Wrapped up in the overblown, ubiquitous promotional cycle (SNL teasers, behind-the-scenes interviews, etc.) behind Daft Punk's latest album, it's easy to forget these EDM-pioneering robots are human after all. Other than their largely passable 'Tron' soundtrack, the French duo have only released three albums -- and one of them, 2007's 'Human After All,' was almost unanimously panned.

In reality, Daft Punk's myth outweighs their music: Even their breakout album, 2001's 'Discovery,' had its share of filler, and all of those mind-blowing anthems ('One More Time,' 'Harder, Better Faster, Stronger') are a decade-plus in the rear-view. By donning robot masks, performing only scarcely and laying low on the interview circuit, Daft Punk have always actively participated in their own myth-making. With 'Random Access Memories,' they've finally made an album worth building a myth around.

Ironically, on their finest album, Daft Punk mostly ditch the sampled, programmed electronic music that is their trademark. 'RAM' isn't quite the straight-ahead future-disco blockbuster suggested by those early teases of the Pharrell-boasting 'Get Lucky' -- instead, it's a roller-coaster potpourri of disco, synth-funk, easy-listening, jazz-fusion, Disney musicals, and prog.
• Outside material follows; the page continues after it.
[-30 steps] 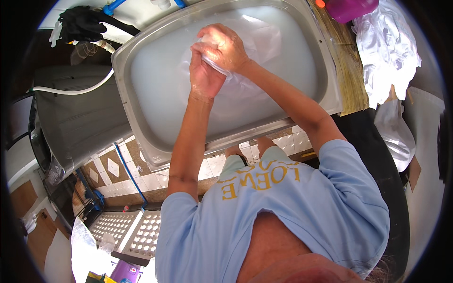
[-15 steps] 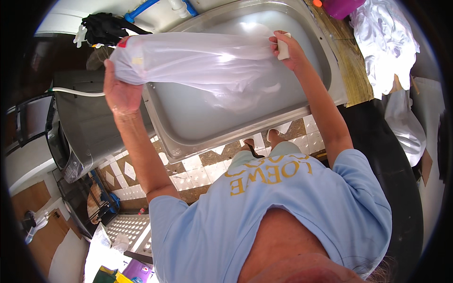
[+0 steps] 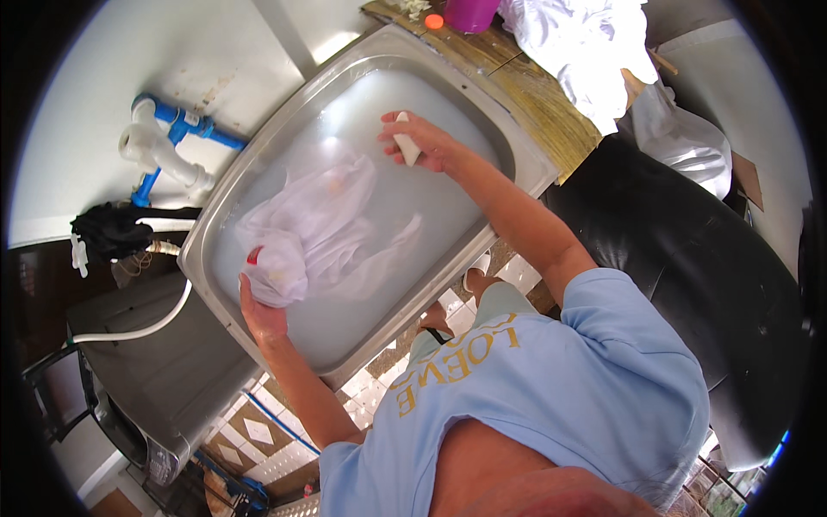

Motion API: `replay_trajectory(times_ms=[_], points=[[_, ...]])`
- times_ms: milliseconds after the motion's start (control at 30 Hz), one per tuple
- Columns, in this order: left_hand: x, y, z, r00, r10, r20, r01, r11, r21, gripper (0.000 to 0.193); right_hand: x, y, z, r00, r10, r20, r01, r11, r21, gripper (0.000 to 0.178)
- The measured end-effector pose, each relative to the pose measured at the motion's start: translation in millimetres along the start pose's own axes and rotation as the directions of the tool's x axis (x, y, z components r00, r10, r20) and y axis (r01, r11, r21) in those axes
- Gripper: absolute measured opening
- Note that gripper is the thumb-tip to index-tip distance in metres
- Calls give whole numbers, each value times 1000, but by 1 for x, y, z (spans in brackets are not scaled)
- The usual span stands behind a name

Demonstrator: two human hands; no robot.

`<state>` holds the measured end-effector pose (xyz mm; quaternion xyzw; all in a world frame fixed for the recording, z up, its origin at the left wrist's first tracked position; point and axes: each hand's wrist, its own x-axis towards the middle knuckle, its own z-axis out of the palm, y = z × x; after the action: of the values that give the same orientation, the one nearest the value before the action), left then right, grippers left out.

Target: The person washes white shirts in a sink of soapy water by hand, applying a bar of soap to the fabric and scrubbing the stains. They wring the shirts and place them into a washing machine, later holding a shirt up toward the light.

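A white wet garment (image 3: 314, 211) with a small red patch lies bunched in the cloudy water of a steel basin (image 3: 527, 164), partly sunk. At its near left end my left hand (image 3: 261, 312) grips the bundled cloth; some of the fingers are hidden behind it. Over the far right part of the water, my right hand (image 3: 428, 145) is closed around an off-white bar of soap (image 3: 405, 145), apart from the garment.
Right of the basin, a wooden board (image 3: 551, 116) bears a purple container (image 3: 470, 12), an orange cap (image 3: 433, 21) and white cloths (image 3: 581, 52). Blue and white pipes (image 3: 177, 133) run along the wall at left. A dark grey appliance (image 3: 164, 362) stands left of the basin.
The garment, stretched between both hands above the basin before, has dropped into the water. My right hand has let go of its far end and keeps the soap. The view has turned.
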<state>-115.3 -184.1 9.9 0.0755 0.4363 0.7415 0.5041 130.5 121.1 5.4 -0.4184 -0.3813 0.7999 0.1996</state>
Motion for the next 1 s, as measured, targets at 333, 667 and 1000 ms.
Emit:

It's one of the most ridiculous albums in recent memory -- a mind-numbing, futuristic voyage through every rhythm-based musical sub-genre of the late '70s.

Linking the robots' disparate sounds is a palpable human touch. The album's hypnotic grooves and wildfire solos were cherry-picked and assembled from jam sessions with a who's-who of '70s session aces, including guitarists Nile Rodgers and Paul Jackson Jr., bassists Nathan East and James Genus and drummers Omar Hakim and "J.R." Robinson. Though the robots (Thomas Bangalter, Guy-Manuel de Homem-Christo) add their vintage vocoders and synths (along with the occasional guitar), they're mostly hands-off, allowing the studio whizzes to propel these tracks.

It's an admirable approach, harkening back to Steely Dan's 1977 opus 'Aja' -- not only because of its air-tight engineering, but also for its sheer musical ambition. Like Walter Becker and Donald Fagen before them, Daft Punk weren't content to simply write great songs. They wanted to find the absolute best players to capture these moments on tape. And so they did.

The album opens with 'Give Life Back to Music,' a dizzying disco groove built on Nile Rogers' sublime rhythm guitar accents. The lyrics celebrate the physical, visceral nature of music, and it's easy to feel the human element, the hi-hats trailing slightly off the beat, the fret noise from Rogers' guitar audible in the mix. It's a perfect introduction to the new Daft Punk aesthetic, but it's not necessarily a good indicator of the sprawling weirdness to come. 'The Game of Love' is a vast, funky metropolis of vocoder and bass; 'Motherboard' is an instrumental space-funk-prog odyssey; 'Fragments of Time' is a breezy homage to Steely Dan.

And then there are the true head-scratchers. 'Giorgio by Moroder' is a hybrid of easy listening, jazz-fusion, big-budget action-film score and nightmarish electronica, peppered with a heartfelt voiceover from the titular disco legend. It's so over-the-top, it really shouldn't work, but it's performed with so much intensity and conviction, it's impossible to resist. On the other hand, 'Touch' is almost unbearably corny, what with its musical-theater verse from Paul Williams, chanting children's choirs and 'A Day in the Life'-style string flourishes. But within the album's "anything-flies" context, it somehow makes a strange level of sense.

'Random Access Memories' is overlong (clocking out at 74 minutes), overly ambitious and often absurd to the point of annoyance. It's also endlessly fascinating -- an unclassifiable artifact from a kaleidoscopic future-past.